Figure 5:. Arousal preferentially recruits the pathway for detecting frontal objects.

a, Example recordings from right AOTU019 and AOTU025 before and during arousal stimulation via P1 optogenetic activation, recorded while the fly walked in darkness. b, Change in membrane voltage and firing rate for AOTU019 (n = 31 flies) and AOTU025 (n = 34 flies), measured during stationary epochs, following arousal stimulation via P1 optogenetic activation. AOTU019 showed a significantly larger increase in activity than AOTU025 (p < 0.0001). Note, the 250 ms immediately after activation onset/offset were excluded from analyses. Horizontal lines indicate medians. c, Change in average visual response, measured at each cell’s preferred object position during stationary epochs, for AOTU019 (n = 12 flies) and AOTU025 (n = 11 flies) following arousal stimulation. AOTU019 showed a significantly larger increase in visual response than AOTU025 (p < 0.05). d, Percentage of time spent running before and after arousal stimulation in darkness for AOTU019 (n = 22 flies) and AOTU025 (n = 19 flies). No significant difference between groups (p = 0.971). e, Polar histogram showing the distribution of visual object positions for males pursuing a virtual “female” in closed-loop with their own rotational velocity following arousal stimulation (n = 61 flies). Data are shown as probability density (range: 0–0.1). During arousal, males concentrated the object near the visual midline (0±30°), whereas pre-arousal object positions were more widely distributed. f, Percentage of time male spent pursuing a virtual “female” before and during arousal stimulation (n = 61 flies). P1 stimulation significantly increased pursuit behavior (p < 0.0001).

Figure 6:. Silencing the frontal pathway impairs object-directed steering during arousal.

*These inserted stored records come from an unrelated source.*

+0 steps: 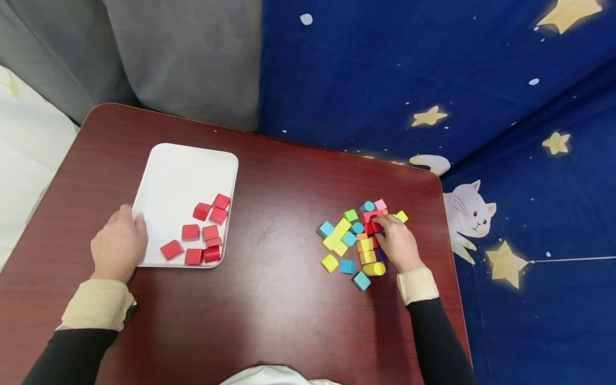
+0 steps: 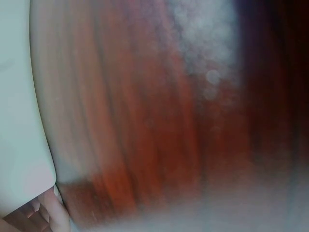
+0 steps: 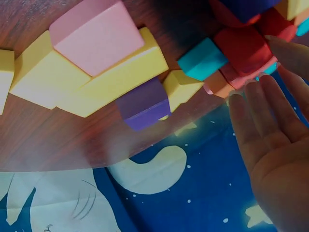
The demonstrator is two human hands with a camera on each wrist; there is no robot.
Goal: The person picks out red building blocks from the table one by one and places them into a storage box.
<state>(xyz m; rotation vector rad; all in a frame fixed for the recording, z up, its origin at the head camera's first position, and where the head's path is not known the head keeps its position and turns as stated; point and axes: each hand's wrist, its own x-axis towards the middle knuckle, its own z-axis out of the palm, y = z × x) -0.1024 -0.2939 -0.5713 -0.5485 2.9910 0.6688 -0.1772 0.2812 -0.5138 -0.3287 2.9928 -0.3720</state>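
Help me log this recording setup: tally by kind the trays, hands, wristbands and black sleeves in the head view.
White tray: 1
Hands: 2
Wristbands: 2
Black sleeves: 2
Total: 7

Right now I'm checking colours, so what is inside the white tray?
Only red blocks show inside the white tray, grouped toward its near and right sides. The left hand covers part of its left edge, so that strip cannot be seen.

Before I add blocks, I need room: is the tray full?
Partly full: the tray holds red blocks, but its far end is bare.
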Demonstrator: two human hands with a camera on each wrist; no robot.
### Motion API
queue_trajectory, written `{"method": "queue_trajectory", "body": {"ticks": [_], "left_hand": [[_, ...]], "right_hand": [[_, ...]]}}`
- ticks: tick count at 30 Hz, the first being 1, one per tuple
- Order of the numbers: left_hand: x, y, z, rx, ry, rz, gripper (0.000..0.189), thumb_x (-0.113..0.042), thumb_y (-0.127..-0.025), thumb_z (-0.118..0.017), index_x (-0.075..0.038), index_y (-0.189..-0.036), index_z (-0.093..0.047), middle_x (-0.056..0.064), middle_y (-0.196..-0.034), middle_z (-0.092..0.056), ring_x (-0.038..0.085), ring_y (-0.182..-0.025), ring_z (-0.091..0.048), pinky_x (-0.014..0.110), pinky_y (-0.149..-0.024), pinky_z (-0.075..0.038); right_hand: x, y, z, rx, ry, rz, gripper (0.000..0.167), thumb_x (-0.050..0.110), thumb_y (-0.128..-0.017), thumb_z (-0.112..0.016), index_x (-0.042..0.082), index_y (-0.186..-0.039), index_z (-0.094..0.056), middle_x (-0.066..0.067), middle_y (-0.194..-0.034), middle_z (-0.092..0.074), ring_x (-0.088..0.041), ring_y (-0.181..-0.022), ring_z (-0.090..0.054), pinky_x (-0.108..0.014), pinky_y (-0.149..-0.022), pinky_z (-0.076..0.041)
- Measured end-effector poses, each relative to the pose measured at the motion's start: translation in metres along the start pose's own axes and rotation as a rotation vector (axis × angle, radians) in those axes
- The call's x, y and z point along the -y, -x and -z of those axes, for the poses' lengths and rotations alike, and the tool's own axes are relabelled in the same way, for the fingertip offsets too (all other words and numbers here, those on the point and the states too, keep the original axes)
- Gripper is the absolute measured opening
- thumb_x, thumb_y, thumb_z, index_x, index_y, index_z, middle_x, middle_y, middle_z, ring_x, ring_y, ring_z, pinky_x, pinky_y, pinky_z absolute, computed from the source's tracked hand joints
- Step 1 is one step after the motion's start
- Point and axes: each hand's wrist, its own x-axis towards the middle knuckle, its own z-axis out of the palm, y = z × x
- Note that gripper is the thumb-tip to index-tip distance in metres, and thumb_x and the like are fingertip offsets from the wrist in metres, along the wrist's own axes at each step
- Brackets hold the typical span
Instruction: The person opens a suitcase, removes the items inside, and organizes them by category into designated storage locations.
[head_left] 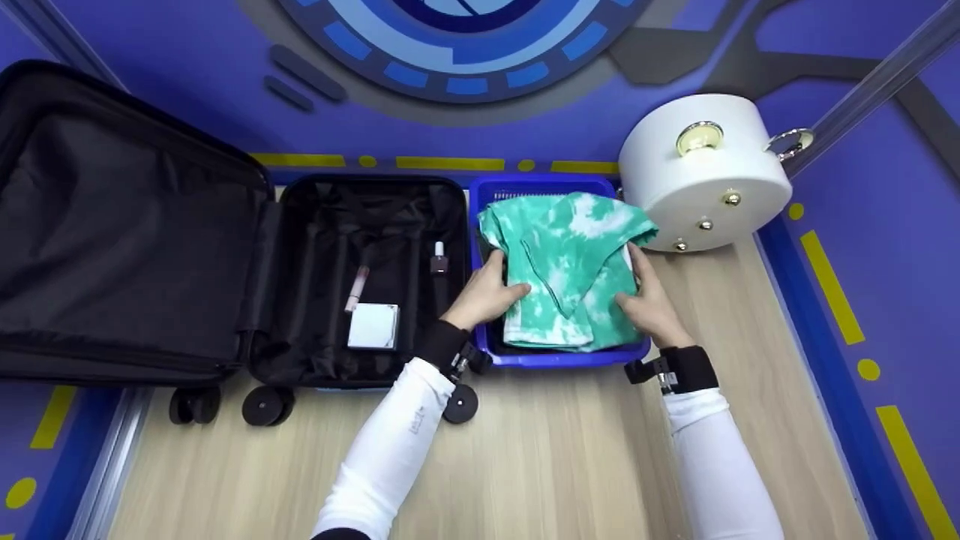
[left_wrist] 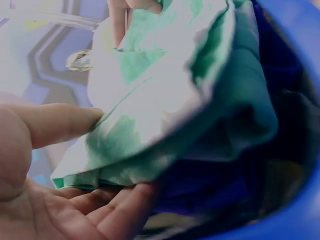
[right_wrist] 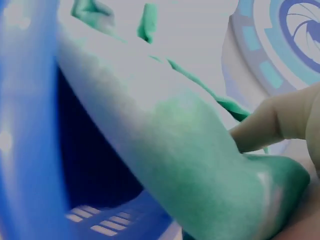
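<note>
A folded green-and-white tie-dye garment [head_left: 570, 262] lies over the blue plastic basket [head_left: 559, 361], its upper right corner reaching past the rim. My left hand [head_left: 486, 294] grips its left side; in the left wrist view the thumb [left_wrist: 65, 122] rests on top and the fingers [left_wrist: 125, 210] go underneath. On the opposite side, my right hand [head_left: 654, 304] holds the garment's right edge. The right wrist view shows a thumb [right_wrist: 280, 117] pressing on the cloth [right_wrist: 200, 165]. Dark blue material shows beneath the garment in the left wrist view, mostly hidden.
Left of the basket lies an open black suitcase [head_left: 330, 206] holding a pink tube [head_left: 358, 289], a white square case [head_left: 373, 326] and a small dark bottle with a white cap [head_left: 439, 259]. A round white case [head_left: 701, 172] with handles stands behind right, against the wall.
</note>
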Motion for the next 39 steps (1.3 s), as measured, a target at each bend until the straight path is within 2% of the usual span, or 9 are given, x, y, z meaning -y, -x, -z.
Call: {"method": "queue_trajectory", "body": {"ticks": [3,6,8,10,13,16,21,27,39], "left_hand": [[0.004,-0.004,-0.007,0.020,-0.044,0.037,0.085,-0.026,-0.103,-0.065,0.005,-0.163,-0.014,0.029,-0.159,-0.039,0.034,-0.142,-0.048,0.042,-0.112,-0.044],[0.005,-0.007,-0.013,0.026,-0.111,0.077,0.085,-0.025,-0.105,-0.061,0.009,-0.162,-0.008,0.031,-0.156,-0.043,0.034,-0.141,-0.050,0.040,-0.112,-0.044],[0.004,-0.009,-0.016,0.013,-0.154,0.100,0.084,-0.026,-0.106,-0.061,0.010,-0.161,-0.009,0.030,-0.152,-0.048,0.033,-0.139,-0.052,0.039,-0.111,-0.046],[0.002,-0.008,-0.017,-0.014,-0.201,0.105,0.082,-0.028,-0.105,-0.062,0.012,-0.160,-0.016,0.029,-0.145,-0.055,0.034,-0.133,-0.058,0.039,-0.107,-0.049],[-0.005,0.001,-0.013,-0.087,-0.284,0.087,0.075,-0.031,-0.101,-0.067,0.013,-0.152,-0.033,0.028,-0.135,-0.062,0.038,-0.119,-0.066,0.043,-0.098,-0.054],[-0.013,0.010,-0.005,-0.203,-0.395,0.060,0.065,-0.033,-0.097,-0.072,0.009,-0.138,-0.046,0.026,-0.127,-0.060,0.040,-0.105,-0.069,0.048,-0.085,-0.058],[-0.023,0.007,0.008,-0.348,-0.479,0.063,0.068,-0.037,-0.096,-0.073,0.004,-0.140,-0.042,0.026,-0.139,-0.042,0.039,-0.117,-0.057,0.047,-0.084,-0.057],[-0.023,-0.014,0.008,-0.191,-0.491,0.085,0.088,-0.037,-0.097,-0.072,0.002,-0.161,-0.026,0.029,-0.164,-0.017,0.041,-0.146,-0.035,0.047,-0.106,-0.048],[-0.015,-0.026,-0.003,0.058,-0.549,0.012,0.112,-0.039,-0.086,-0.084,0.009,-0.161,-0.015,0.030,-0.170,0.000,0.042,-0.156,-0.017,0.044,-0.110,-0.047]], "right_hand": [[-0.005,-0.003,0.001,0.042,0.050,-0.023,0.097,-0.015,-0.086,-0.049,0.008,-0.167,-0.002,-0.023,-0.172,-0.005,-0.038,-0.154,-0.015,-0.048,-0.120,-0.030],[-0.005,-0.006,0.001,0.093,0.127,-0.061,0.096,-0.011,-0.088,-0.050,0.010,-0.167,0.000,-0.028,-0.170,-0.009,-0.030,-0.113,-0.060,-0.034,-0.085,-0.054],[-0.004,-0.008,0.001,0.133,0.166,-0.086,0.095,-0.008,-0.090,-0.050,0.012,-0.167,0.002,-0.031,-0.168,-0.010,-0.016,-0.075,-0.058,-0.025,-0.059,-0.048],[-0.002,-0.009,0.001,0.149,0.211,-0.095,0.094,-0.005,-0.091,-0.051,0.011,-0.167,0.002,-0.034,-0.166,-0.015,-0.013,-0.059,-0.047,-0.025,-0.051,-0.045],[0.004,-0.007,0.004,0.113,0.262,-0.071,0.087,0.000,-0.094,-0.056,0.004,-0.166,-0.007,-0.035,-0.164,-0.023,-0.029,-0.090,-0.064,-0.036,-0.074,-0.055],[0.014,-0.003,0.006,-0.010,0.295,-0.033,0.076,0.005,-0.097,-0.061,-0.005,-0.161,-0.023,-0.037,-0.156,-0.034,-0.046,-0.125,-0.053,-0.051,-0.099,-0.050],[0.027,-0.011,0.007,-0.182,0.320,0.005,0.079,0.016,-0.098,-0.067,-0.006,-0.160,-0.024,-0.035,-0.156,-0.023,-0.052,-0.141,-0.037,-0.061,-0.114,-0.036],[0.031,-0.034,0.003,0.004,0.374,-0.070,0.095,0.032,-0.100,-0.064,-0.004,-0.164,-0.004,-0.033,-0.169,-0.003,-0.051,-0.155,-0.010,-0.061,-0.124,-0.013],[0.016,-0.058,-0.005,0.322,0.313,-0.154,0.093,0.031,-0.102,-0.064,0.004,-0.166,-0.003,-0.026,-0.170,-0.007,-0.046,-0.157,-0.007,-0.058,-0.125,-0.010]]}}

a, Percentage of time each male flies spent pursuing a fictive “female” following arousal stimulation for AOTU019>Kir (n = 21 flies), effector control (n = 19 flies), and driver control (n = 21 flies). P1 stimulation significantly increased pursuit behavior within each genotype (p < 0.0001, Bonferroni-corrected); genotype had no significant effect (p = 0.99998). Horizontal lines indicate medians. b, Rotational velocity binned by virtual female position in the front field of view (<60°) during pursuit for AOTU019>Kir (n = 21 flies), effector control (n = 19 flies), and driver control (n = 21 flies) flies (mean ± s.e.m.). Magnified view of responses near the midline shows a consistent reduction in steering towards the female for AOTU019>Kir flies. c, Slope distributions from the front field reveal a significant reduction in steering gain with AOTU019 silencing (p < 0.05, p < 0.01). d, Simulation summary, for AOTU019 either included or removed, showing rotational velocity binned by object position. Minor LC10a-to-DNa02 visual-motor pathways included (Fig. 1c, Fig. S7). Removing AOTU019 reduces steering toward the object. f, Distribution of average forward velocity during pursuit for AOTU019>Kir (n = 21 flies), effector control (n = 19 flies), and driver control (n = 21 flies) flies, revealing no significant difference across genotypes (p = 0.477). e, Change in forward velocity binned by object position during open-loop pursuit of an oscillatory stimulus in AOTU019>Kir (n = 21), effector control (n = 19), and driver control (n = 21) flies (mean ± s.e.m.). Change measured from each fly’s baseline speed. While the main effect of genotype was not significant (p = 0.4331), a significant interaction with object position (p <0.0001) suggests that AOTU019 contributes to forward speed modulation near the visual midline. f, Feedback control model of visual object pursuit in Drosophila, including adaptive control elements—enhanced direction selectivity, sensitivity to forward velocity, and arousal-dependent recruitment—implemented by the midline error correction pathway AOTU019.